The Stand For America Super PAC, for example, plunked down $13 million to run a 30-second ad promoting former South Carolina governor Nikki Haley. That’s serious money, people. This buy will blanket Iowa and New Hampshire for nine weeks starting Tuesday.
Bottom line? Campaign staffers across the country are frantically licking their fingers and sticking them in the air – hoping to determine the direction of the prevailing winds surrounding Trump’s legal battles and how those will, in turn, impact their candidate’s chances.
How many of these staffers will still have jobs when the leaves start changing colors a few weeks from now? Stay tuned to future indices to find out …
KENTUCKY GOVERNOR’S RACE
Mark Twain is frequently quoted as saying when the world ended, he wanted to be in Kentucky – because it’s twenty years behind on everything. There’s no evidence he ever said that, but it’s a great line – and folks love repeating it. Yet, in 2023, it’s not true. In fact, if you want an early indicator of how 2024 may play out, it’s worth paying attention to what’s happening in the Commonwealth. That’s because Kentucky’s gubernatorial election could send important signals to South Carolina – and elsewhere.
Both parties have already shelled out a combined $11 million, bombarding TV and the internet with wave after endless wave of commercials. They’re paying extremely close attention to which issues are motivating voters so they can fine-tune their messaging.

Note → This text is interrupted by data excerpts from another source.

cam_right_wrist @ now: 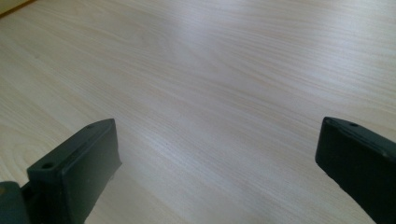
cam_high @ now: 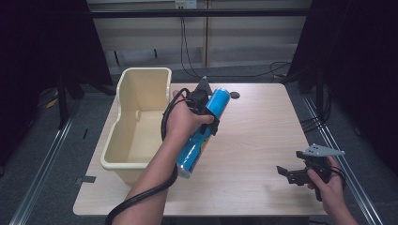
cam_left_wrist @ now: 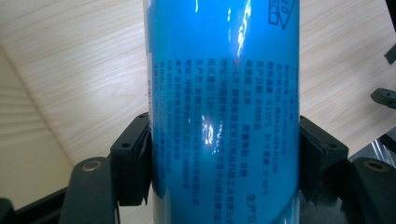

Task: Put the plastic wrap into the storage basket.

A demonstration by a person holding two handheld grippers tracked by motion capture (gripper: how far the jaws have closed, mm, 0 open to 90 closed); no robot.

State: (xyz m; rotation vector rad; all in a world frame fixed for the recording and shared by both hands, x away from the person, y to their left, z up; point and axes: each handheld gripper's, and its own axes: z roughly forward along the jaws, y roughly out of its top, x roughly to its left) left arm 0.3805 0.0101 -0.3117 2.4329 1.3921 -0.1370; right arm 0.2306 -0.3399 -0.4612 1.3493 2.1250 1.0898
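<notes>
A long blue can (cam_high: 202, 132) with a silver end and dark print hangs tilted above the middle of the wooden table (cam_high: 258, 131). My left gripper (cam_high: 206, 111) is shut on its upper half, held in the air just right of the cream tub. In the left gripper view both black pads (cam_left_wrist: 135, 156) press the blue can (cam_left_wrist: 224, 112) from either side. My right gripper (cam_high: 287, 173) rests low at the table's near right corner, jaws open. In the right gripper view the right gripper (cam_right_wrist: 215, 158) has nothing but bare tabletop (cam_right_wrist: 210, 84) between its wide-apart jaws.
A cream plastic tub (cam_high: 136, 124) stands on the left part of the table, its inside bare. A small dark round cap or hole (cam_high: 234, 95) marks the far edge. Cables hang behind the table.
</notes>
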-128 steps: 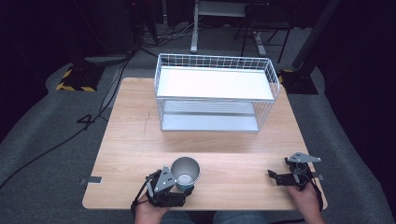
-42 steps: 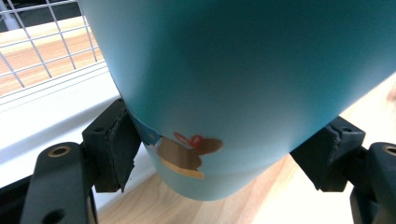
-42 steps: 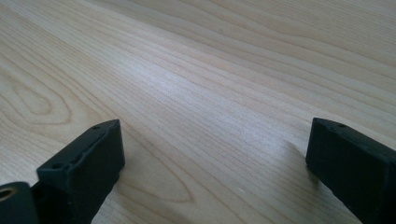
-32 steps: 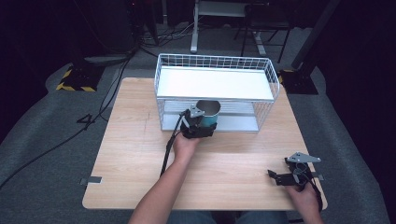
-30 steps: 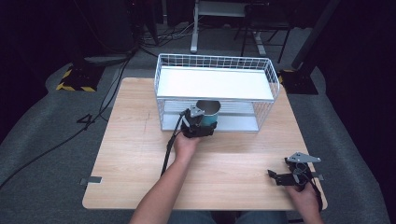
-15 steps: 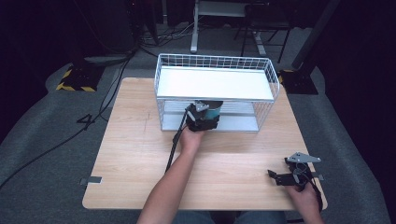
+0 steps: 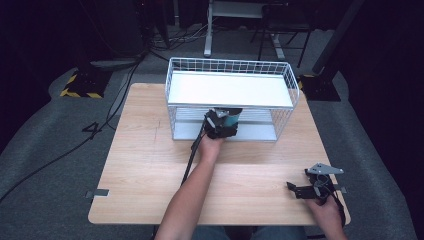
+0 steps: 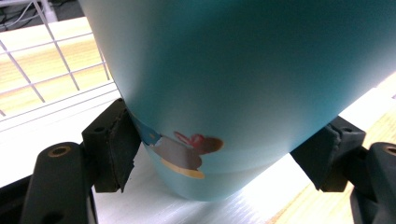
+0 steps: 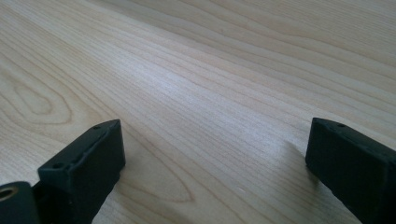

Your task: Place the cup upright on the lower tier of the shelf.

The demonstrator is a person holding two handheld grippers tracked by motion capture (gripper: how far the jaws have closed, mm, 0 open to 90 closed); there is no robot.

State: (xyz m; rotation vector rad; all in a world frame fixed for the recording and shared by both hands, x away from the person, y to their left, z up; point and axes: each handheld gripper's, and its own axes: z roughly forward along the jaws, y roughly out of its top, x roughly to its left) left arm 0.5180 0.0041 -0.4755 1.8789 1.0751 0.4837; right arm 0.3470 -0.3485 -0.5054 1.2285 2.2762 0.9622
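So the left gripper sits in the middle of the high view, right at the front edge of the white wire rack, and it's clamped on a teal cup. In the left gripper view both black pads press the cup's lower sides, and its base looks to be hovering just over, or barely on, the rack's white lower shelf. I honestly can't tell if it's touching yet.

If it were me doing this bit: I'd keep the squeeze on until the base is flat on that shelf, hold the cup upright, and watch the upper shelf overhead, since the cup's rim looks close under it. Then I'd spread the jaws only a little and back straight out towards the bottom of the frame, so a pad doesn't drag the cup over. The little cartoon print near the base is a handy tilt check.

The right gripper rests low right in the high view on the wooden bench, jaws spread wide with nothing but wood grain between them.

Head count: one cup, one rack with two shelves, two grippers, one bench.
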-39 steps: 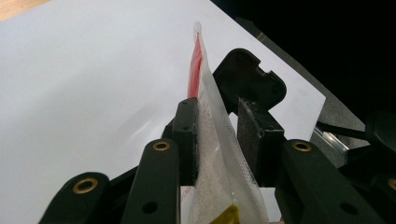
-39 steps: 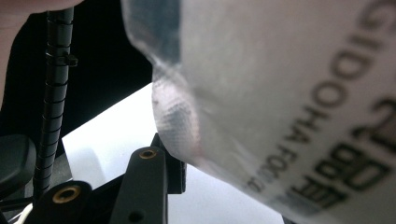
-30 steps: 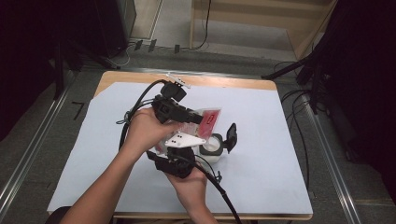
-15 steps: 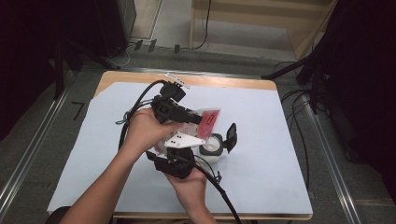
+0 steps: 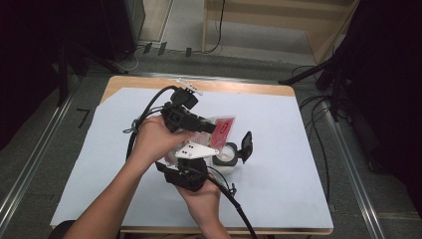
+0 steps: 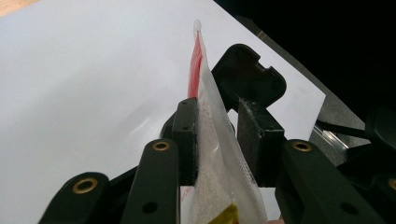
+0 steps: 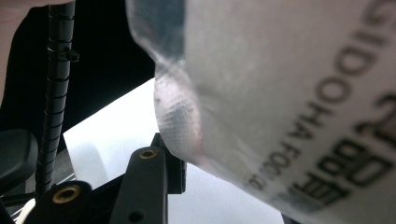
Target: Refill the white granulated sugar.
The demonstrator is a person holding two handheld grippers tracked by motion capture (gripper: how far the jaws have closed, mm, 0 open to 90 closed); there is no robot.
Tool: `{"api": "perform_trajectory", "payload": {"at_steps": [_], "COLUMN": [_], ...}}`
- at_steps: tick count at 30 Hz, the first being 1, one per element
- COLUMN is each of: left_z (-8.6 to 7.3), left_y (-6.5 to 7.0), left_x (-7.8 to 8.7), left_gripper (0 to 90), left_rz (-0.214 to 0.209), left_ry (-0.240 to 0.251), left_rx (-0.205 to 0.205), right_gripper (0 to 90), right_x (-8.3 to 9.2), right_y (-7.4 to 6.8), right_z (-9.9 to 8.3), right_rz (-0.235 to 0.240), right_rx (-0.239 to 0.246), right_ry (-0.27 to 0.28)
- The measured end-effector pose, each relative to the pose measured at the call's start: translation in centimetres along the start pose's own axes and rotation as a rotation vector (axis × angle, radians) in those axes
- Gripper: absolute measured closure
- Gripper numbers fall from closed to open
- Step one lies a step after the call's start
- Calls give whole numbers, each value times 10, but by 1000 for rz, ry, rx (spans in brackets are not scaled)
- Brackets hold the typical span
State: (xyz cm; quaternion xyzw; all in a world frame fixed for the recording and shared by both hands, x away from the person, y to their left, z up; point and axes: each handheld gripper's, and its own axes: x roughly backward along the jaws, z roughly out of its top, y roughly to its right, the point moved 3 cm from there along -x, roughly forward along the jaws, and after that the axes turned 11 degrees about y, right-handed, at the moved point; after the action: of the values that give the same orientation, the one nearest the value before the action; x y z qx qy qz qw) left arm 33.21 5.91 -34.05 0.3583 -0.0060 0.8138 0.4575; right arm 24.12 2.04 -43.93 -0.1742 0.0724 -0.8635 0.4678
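Standing edge-on between the left gripper's (image 6: 219,135) jaws is a clear plastic sachet with a red printed end (image 6: 212,154) and pale granules inside. One pad presses its side; the other shows a narrow gap, so whether the clamp is firm I cannot tell. From the high view the sachet (image 5: 221,127) is held above the middle of the white sheet covering the wooden table (image 5: 298,149). The right gripper (image 5: 191,164) sits just below it — its own view has the sachet's printed film (image 7: 289,93) close over one visible jaw, grip state undeterminable. Beside them stands a small white container (image 5: 226,155) with a black flip lid (image 5: 246,145) raised.
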Motion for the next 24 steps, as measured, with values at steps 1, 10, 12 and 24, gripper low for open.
{"api": "perform_trajectory", "payload": {"at_steps": [1, 10, 12, 24], "left_z": [0, 0, 0, 0], "left_y": [0, 0, 0, 0], "left_x": [0, 0, 0, 0], "left_gripper": [696, 695, 695, 696], "left_rz": [0, -7, -7, -9], "left_ry": [0, 0, 1, 1], "left_rx": [0, 4, 5, 7], "right_gripper": [638, 639, 639, 639], "right_x": [0, 1, 1, 1], "right_y": [0, -1, -1, -2], "right_z": [0, 0, 0, 0], "right_rz": [0, -1, -1, -1], "right_rx": [1, -4, -1, 4], "right_ry": [0, -5, -4, -3]}}
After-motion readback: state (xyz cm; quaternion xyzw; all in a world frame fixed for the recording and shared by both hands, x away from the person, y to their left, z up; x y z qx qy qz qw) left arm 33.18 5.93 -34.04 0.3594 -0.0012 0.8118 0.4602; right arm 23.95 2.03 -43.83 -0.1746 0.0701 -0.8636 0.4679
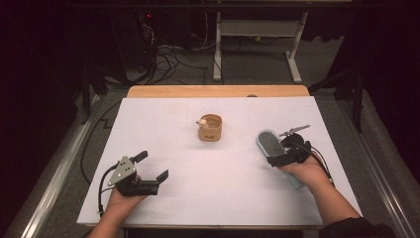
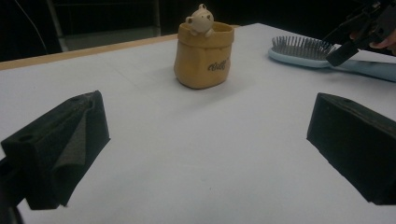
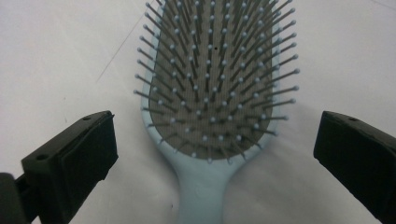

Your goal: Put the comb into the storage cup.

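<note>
Below, labels follow the high view and the two gripper views.
Right gripper (image 1: pixel 287 151): jaws spread wide, one on each side of the brush where head meets handle; nothing gripped.
Brush (image 3: pixel 212 93): pale blue, bristles up, flat on the table's right side, handle toward the person.
Left gripper (image 1: pixel 148 166): jaws wide apart, empty, near the table's front left.
Cup (image 2: pixel 201 56): tan, bear figure on its rim, upright mid-table, well apart from both grippers.
Table (image 1: pixel 163 129): white sheet.
</note>
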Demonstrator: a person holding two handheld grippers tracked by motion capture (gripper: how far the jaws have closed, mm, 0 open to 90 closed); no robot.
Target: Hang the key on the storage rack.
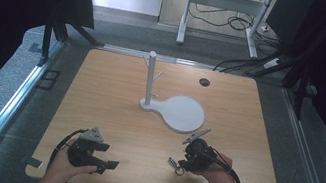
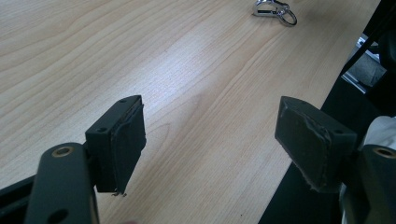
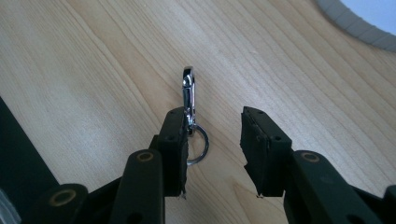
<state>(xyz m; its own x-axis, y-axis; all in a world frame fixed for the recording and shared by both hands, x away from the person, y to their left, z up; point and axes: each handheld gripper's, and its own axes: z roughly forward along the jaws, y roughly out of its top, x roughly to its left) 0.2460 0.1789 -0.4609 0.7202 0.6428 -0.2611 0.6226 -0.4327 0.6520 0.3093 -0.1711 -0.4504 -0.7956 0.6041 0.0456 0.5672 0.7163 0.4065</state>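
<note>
Overhead, the wooden tabletop (image 1: 115, 93) carries a white stand (image 1: 171, 105): an upright post with short pegs rising from a flat base that widens into a round disc. Nearer the person than that stand, a small metal snap hook (image 1: 175, 165) with a ring lies flat on the wood. The right tool (image 1: 185, 162) sits low over it, held in the person's right hand (image 1: 220, 175). Well to the left of the snap hook, the left tool (image 1: 106, 155) is held in the left hand (image 1: 64, 165) close to the near edge of the tabletop. No writing or brand mark can be read on the stand, the tools or the hook.

From the left gripper view, the left tool (image 2: 210, 140) is released, its two black jaws standing wide apart over bare wood. The snap hook (image 2: 274, 8) lies far off, well beyond the jaws.

From the right gripper view, the right tool (image 3: 214, 149) is part-way closed but not clenched. The snap hook (image 3: 189, 100) lies between the jaws, close against the left one, its ring (image 3: 198, 147) in the gap and the clasp reaching beyond the tips. The right jaw stands clear of it. A curved edge of the stand's base (image 3: 355, 25) shows beyond the hook.
</note>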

Beshear is a popular governor in a state Trump easily carried last time. But he’s burdened by the albatross of Bidenomics.
Cameron pulled a political rabbit out of his hat by scoring endorsements from arch rivals Donald Trump and Senate Minority Leader Mitch McConnell. Now he’s trying to make history by becoming Kentucky’s first black governor.
An anemic economy, woke insanity run amok, abortion, race, Biden’s unpopularity, Trump’s legal woes … this one has it all. It’s a political Petri dish, a gigantic test lab that could reveal important tips for winning — and losing — presidential campaign strategies.
Keep a close eye on Kentucky in the next ninety days. It took 150 years to get here, but it’s finally on the cutting edge.